Monday 9 February 2015

Conquering China’s Mountain of Debt

Cities and townships must give up their unorthodox borrowing

Illustration: Bruce Loved
“Close the back door, open the front door.” That’s the official slogan used to describe China’s most ambitious reform of government finances in two decades, to be introduced later in 2015. The aim is to wean badly indebted local governments—tens of thousands of cities, counties, and townships—off their dangerous reliance on off-balance-sheet financing and backdoor borrowing, from both banks and the unregulated shadow finance sector. Funds to support China’s rapid urbanization—to build infrastructure, keep pension programs solvent, and more—will come from a vastly expanded, newly legalized local bond market.
“The development of a local bond market … is a real milestone,” says Debra Roane, senior credit officer at Moody’s Investors Service. “Once local governments start issuing debt in their own name, it will be clear that they are responsible for it, and that will ultimately lead to
more prudent decision- making. They will stay away from riskier projects.”
Ever since China’s last major fiscal reform in the mid-1990s, when then-Vice Premier Zhu Rongji restored control of public finances to the national government, local governments have faced a dilemma. They receive only about half of China’s total tax revenue, while they must pay for 80 percent of all government expenses, including schools, roads, and health care.

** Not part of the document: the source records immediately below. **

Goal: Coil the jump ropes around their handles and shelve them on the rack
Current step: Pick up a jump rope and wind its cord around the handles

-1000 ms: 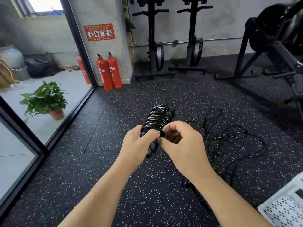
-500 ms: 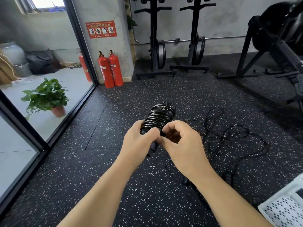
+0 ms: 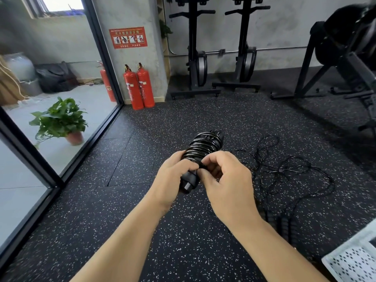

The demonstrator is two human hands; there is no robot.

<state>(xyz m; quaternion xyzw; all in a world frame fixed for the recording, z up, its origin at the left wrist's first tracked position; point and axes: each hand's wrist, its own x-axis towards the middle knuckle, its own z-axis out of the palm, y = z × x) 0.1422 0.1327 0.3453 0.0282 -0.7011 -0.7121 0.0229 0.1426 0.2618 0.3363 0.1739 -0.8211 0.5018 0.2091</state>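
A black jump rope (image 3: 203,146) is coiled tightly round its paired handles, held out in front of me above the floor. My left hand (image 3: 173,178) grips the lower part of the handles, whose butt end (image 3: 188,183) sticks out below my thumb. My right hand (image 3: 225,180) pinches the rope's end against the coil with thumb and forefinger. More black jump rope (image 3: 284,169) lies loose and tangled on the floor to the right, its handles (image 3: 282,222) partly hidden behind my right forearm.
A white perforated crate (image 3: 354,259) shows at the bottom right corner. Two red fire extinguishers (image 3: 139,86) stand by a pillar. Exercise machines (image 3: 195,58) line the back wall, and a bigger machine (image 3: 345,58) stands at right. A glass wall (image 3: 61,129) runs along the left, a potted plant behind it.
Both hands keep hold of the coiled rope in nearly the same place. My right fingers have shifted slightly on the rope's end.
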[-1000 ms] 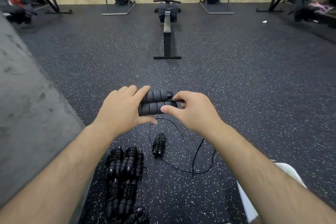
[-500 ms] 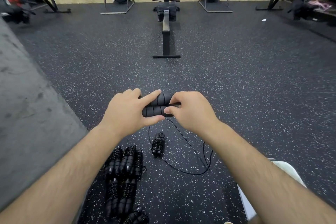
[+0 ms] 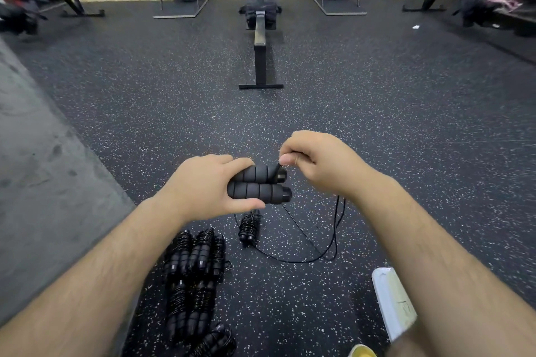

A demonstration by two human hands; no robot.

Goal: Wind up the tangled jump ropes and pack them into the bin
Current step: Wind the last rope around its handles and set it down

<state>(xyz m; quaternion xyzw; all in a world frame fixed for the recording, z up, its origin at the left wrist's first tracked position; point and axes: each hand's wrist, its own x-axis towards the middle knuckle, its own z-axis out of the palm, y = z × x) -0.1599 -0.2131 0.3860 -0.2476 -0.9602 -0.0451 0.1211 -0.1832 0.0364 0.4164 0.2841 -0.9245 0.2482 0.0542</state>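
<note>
- left grip [image 3: 203, 185] is clenched round two foam jump rope handles [image 3: 258, 184], held side by side above the floor [image 3: 377, 113]; their long axes run left to right, capped ends pointing right.
- right grip [image 3: 322, 165] pinches the black cord [image 3: 335, 229] at the upper handle's cap; the rest hangs into a loose loop on the floor.
- wound ropes [image 3: 197, 264] lie on the floor below the left grip.

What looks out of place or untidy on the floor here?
One wound rope lies alone, apart from the neat pile. The loose cord sprawls in loops on the floor, not yet wound. A white scrap lies far off at right.
</note>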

The local governments are banned from borrowing directly from banks and from issuing bonds.
As a result, a vast, unregulated industry has sprung up in what many call local government finance vehicles. Some 10,000 of these for-profit finance companies raise funds for local needs. They also have enabled local authorities to commit acts of apparent folly. The finance companies, with the implicit backing of local governments, bankrolled entire new city districts that now sit largely empty. “This has led to a very opaque and risky situation, with unclear accountability,” Roane says. “It’s not clear who is responsible for all this debt.”
China’s officially stated deficit is about 2 percent of its gross domestic product. That’s a fiction, says Chen Long, China economist at researcher GavekalDragonomics in Beijing, because it doesn’t include any of this indirect local borrowing. Add it in and the deficit rises to about 5 percent of GDP, Chen estimates. The National Audit Office found that as of 18 months ago, local debt—including indirect borrowing—totaled 17.9 trillion yuan ($2.86 trillion), up 63 percent since the end of 2010, much more than the 40 percent expansion of the economy.

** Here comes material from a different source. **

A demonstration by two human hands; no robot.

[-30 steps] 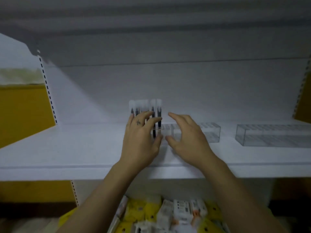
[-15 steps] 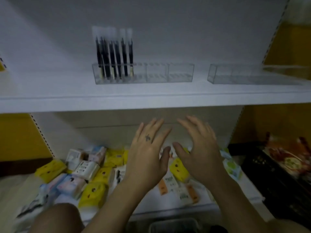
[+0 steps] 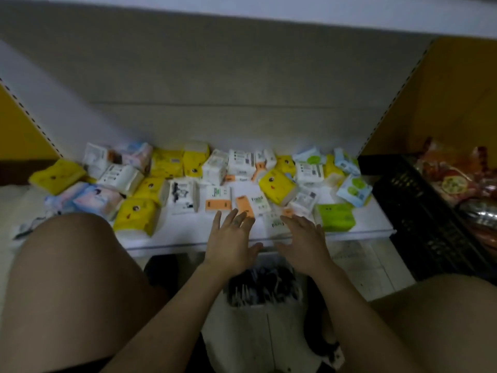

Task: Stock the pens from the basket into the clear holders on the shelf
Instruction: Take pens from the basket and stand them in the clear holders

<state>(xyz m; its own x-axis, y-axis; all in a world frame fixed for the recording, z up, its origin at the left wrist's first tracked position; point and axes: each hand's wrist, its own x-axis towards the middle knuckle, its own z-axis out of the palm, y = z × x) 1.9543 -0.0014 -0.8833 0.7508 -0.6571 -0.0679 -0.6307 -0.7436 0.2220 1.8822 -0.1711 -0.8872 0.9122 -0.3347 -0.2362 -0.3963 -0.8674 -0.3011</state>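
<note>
Lettering on the tissue packs (image 3: 277, 184) blurs (one maybe reads "Facial"). Left hand (image 3: 231, 243) and right hand (image 3: 305, 244) hover empty, fingers spread, pens (image 3: 262, 289) in the basket (image 3: 242, 327) below their wrists.

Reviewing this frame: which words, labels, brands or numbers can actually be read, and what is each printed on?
"Facial": on the white tissue pack beside the orange pack. It is blurred, so this reading is only probable.
Print and barcodes on the other tissue packs: too small and blurred to read.
Print on the bags in the black crate: too blurred to read.
</note>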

For all future infrastructure projects, local governments will have to split liabilities into separate categories. The first group will include true public welfare projects, important but not self-supporting, such as a school, bridge, or sewer system. These efforts will be formally recognized on local government balance sheets and funded through the new bond market, says Louis Kuijs, chief China economist at the Royal Bank of Scotland in Hong Kong.

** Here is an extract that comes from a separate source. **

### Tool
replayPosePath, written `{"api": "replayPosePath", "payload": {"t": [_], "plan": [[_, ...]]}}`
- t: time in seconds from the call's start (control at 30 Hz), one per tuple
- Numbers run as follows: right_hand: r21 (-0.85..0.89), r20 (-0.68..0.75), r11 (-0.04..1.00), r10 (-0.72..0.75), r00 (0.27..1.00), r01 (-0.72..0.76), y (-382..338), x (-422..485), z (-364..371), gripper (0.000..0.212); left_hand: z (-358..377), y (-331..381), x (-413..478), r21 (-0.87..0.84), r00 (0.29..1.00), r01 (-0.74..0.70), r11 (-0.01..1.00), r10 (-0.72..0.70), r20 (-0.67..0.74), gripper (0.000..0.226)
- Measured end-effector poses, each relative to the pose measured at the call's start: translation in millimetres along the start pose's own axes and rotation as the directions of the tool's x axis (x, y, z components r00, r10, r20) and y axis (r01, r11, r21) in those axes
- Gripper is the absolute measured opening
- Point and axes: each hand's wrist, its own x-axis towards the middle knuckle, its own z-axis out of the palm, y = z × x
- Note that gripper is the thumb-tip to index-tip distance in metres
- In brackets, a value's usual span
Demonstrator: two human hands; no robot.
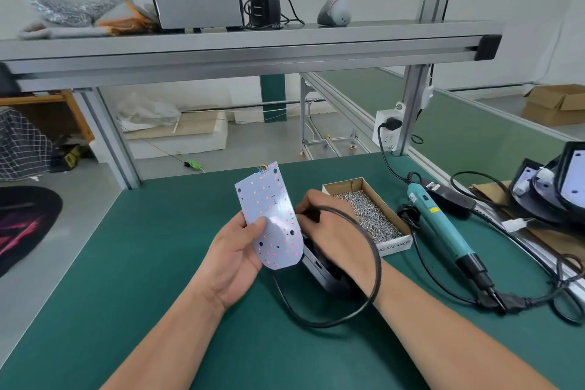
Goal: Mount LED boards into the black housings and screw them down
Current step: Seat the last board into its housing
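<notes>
Board-seating step, no screws in yet. My left hand [235, 258] grips the board [269, 215], tilted up, thumb on its face. My right hand [329, 225] pinches the cable [378, 263] above the housing [323, 272], which lies on the mat under both. Next move, I'd say: clear the cable, lay the board flat, line up the holes. Screw box [395, 243] is at 2 o'clock of the housing, driver [443, 218] at 3.

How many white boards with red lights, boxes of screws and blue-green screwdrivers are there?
White rounded LED board with red lights: 1
Open cardboard box of silver screws: 1
Teal electric screwdriver: 1
Total: 3
</notes>
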Motion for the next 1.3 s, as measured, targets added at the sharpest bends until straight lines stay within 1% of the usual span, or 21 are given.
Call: {"api": "replayPosePath", "payload": {"t": [0.1, 0.2, 0.27, 0.33, 0.4, 0.47, 0.53, 0.63, 0.7, 0.77, 0.87, 0.9, 0.93, 1.07, 1.2, 1.3], "plan": [[0.023, -0.031, 1.000, 0.010, 0.999, -0.009, 0.4, 2.2, -1.9, 0.011, 1.4, 0.3, -0.7, 0.004, 1.000, 0.000, 1.000, 0.000, 0.003, 0.052], [0.099, 0.030, 0.995, -0.022, 0.999, 0.019, 0.5, 0.9, -5.9, 0.010, -1.1, -2.3, -0.1, -0.029, 1.000, 0.015, 0.999, -0.015, -0.009, 0.046], [0.131, 0.063, 0.991, -0.028, 0.998, 0.020, -0.4, -0.6, -3.1, 0.010, 0.6, -2.0, -0.3, -0.038, 0.999, 0.035, 0.999, -0.036, -0.030, 0.048], [0.155, 0.052, 0.988, -0.009, 0.999, 0.001, -1.3, -0.8, 0.0, 0.011, 1.6, -2.8, -0.8, -0.055, 0.997, 0.062, 0.997, -0.063, -0.034, 0.050], [0.170, 0.025, 0.985, 0.000, 1.000, -0.004, -1.5, -0.9, -0.7, 0.012, 3.3, -2.3, -2.0, -0.090, 0.996, 0.085, 0.992, -0.087, -0.019, 0.043], [0.164, 0.018, 0.987, -0.005, 1.000, 0.002, -2.3, -2.1, -3.4, 0.012, 2.5, -0.7, -2.3, -0.124, 0.996, 0.089, 0.988, -0.087, 0.023, 0.033], [0.136, 0.004, 0.990, -0.026, 1.000, 0.025, -3.6, -4.3, -3.3, 0.011, 0.6, 2.4, -1.8, -0.154, 0.995, 0.102, 0.983, -0.102, 0.008, 0.030], [0.106, -0.031, 0.993, -0.053, 0.998, 0.056, -6.4, -6.5, 0.9, 0.011, -3.6, 3.8, -0.2, -0.168, 0.990, 0.138, 0.976, -0.138, 0.013, 0.036], [0.118, -0.048, 0.991, -0.053, 0.997, 0.059, -5.8, -6.8, 0.2, 0.011, -1.3, 3.1, -2.0, -0.171, 0.990, 0.142, 0.975, -0.136, 0.043, 0.033], [0.172, -0.068, 0.984, -0.037, 0.997, 0.048, -4.8, -7.3, -2.4, 0.010, 0.4, 3.0, -4.0, -0.211, 0.993, 0.119, 0.970, -0.110, 0.051, 0.028], [0.353, -0.099, 0.935, -0.002, 0.995, 0.037, -4.8, -8.7, -5.0, 0.015, 0.1, 3.2, -4.9, -0.215, 0.994, 0.105, 0.971, -0.101, 0.031, 0.032], [0.374, -0.111, 0.927, 0.001, 0.994, 0.041, -5.1, -9.0, -5.3, 0.015, 1.0, 3.5, -5.0, -0.208, 0.995, 0.099, 0.973, -0.095, 0.029, 0.032], [0.359, -0.119, 0.932, 0.001, 0.993, 0.043, -5.0, -8.7, -5.3, 0.016, 1.2, 3.7, -4.9, -0.203, 0.996, 0.092, 0.975, -0.089, 0.027, 0.032], [0.143, -0.106, 0.988, -0.042, 0.993, 0.057, -3.3, -9.7, -3.4, 0.010, -1.0, 4.1, -3.8, -0.184, 0.995, 0.099, 0.978, -0.093, 0.039, 0.030], [0.054, -0.080, 0.987, -0.147, 0.986, 0.151, -6.5, -11.0, -4.9, 0.014, -4.2, 1.2, -2.7, -0.153, 0.993, 0.115, 0.982, -0.111, 0.034, 0.021], [0.041, -0.046, 0.974, -0.219, 0.975, 0.221, -8.9, -10.5, -5.3, 0.012, -4.0, 2.4, -2.7, -0.146, 0.994, 0.104, 0.984, -0.100, 0.038, 0.022]]}}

Money borrowed to build commercial structures—hotels, office buildings, or high-end apartment towers—will be hived off and classified as corporate debt, Kuijs says. Policymakers also seek to draw private investment into a third category of revenue-producing public works, such as city water systems. China’s State Council has announced that promotions for local officials and bank officers will be tied to their efforts to control local debt.
In 2009 the Ministry of Finance started a small pilot program to see how a local bond market would fare. Its development has been tightly controlled, and yields haven’t been determined by the market. Buyers of the 1.2 trillion yuan in bonds have been almost exclusively state-owned banks that hold these securities to maturity. “Local banks are owned by the local governments, so they can tell them to buy bonds. Because the amounts are so small, the banks have been willing to buy. But that’s not sustainable,” says Chen of GavekalDragonomics, who estimates the market must grow 10 times its present size to meet the needs of localities. “In the future, when they want to sell a lot more, then it will become much harder [to find buyers].”
The plan to end local reliance on indirect borrowing comes as cities and counties are increasingly cash-strapped. Amid a real estate slump, sales of land, a main source of local financing, contracted by 21.5 percent in the fourth quarter, a sharp reversal from the 40.3 percent growth in the first three months of 2014. If regulators do clamp down on the local government financing companies, cities and townships will face a severe fiscal crunch, hurting China’s already cooling economy.
“Later this year, when the slowdown hits its nadir, there will be backsliding,” predicts Andrew Polk, senior economist at the Conference Board’s China Center for Economics & Business. “They say they want to close the back door. Instead, they will probably close it a few inches but then have to reopen it.”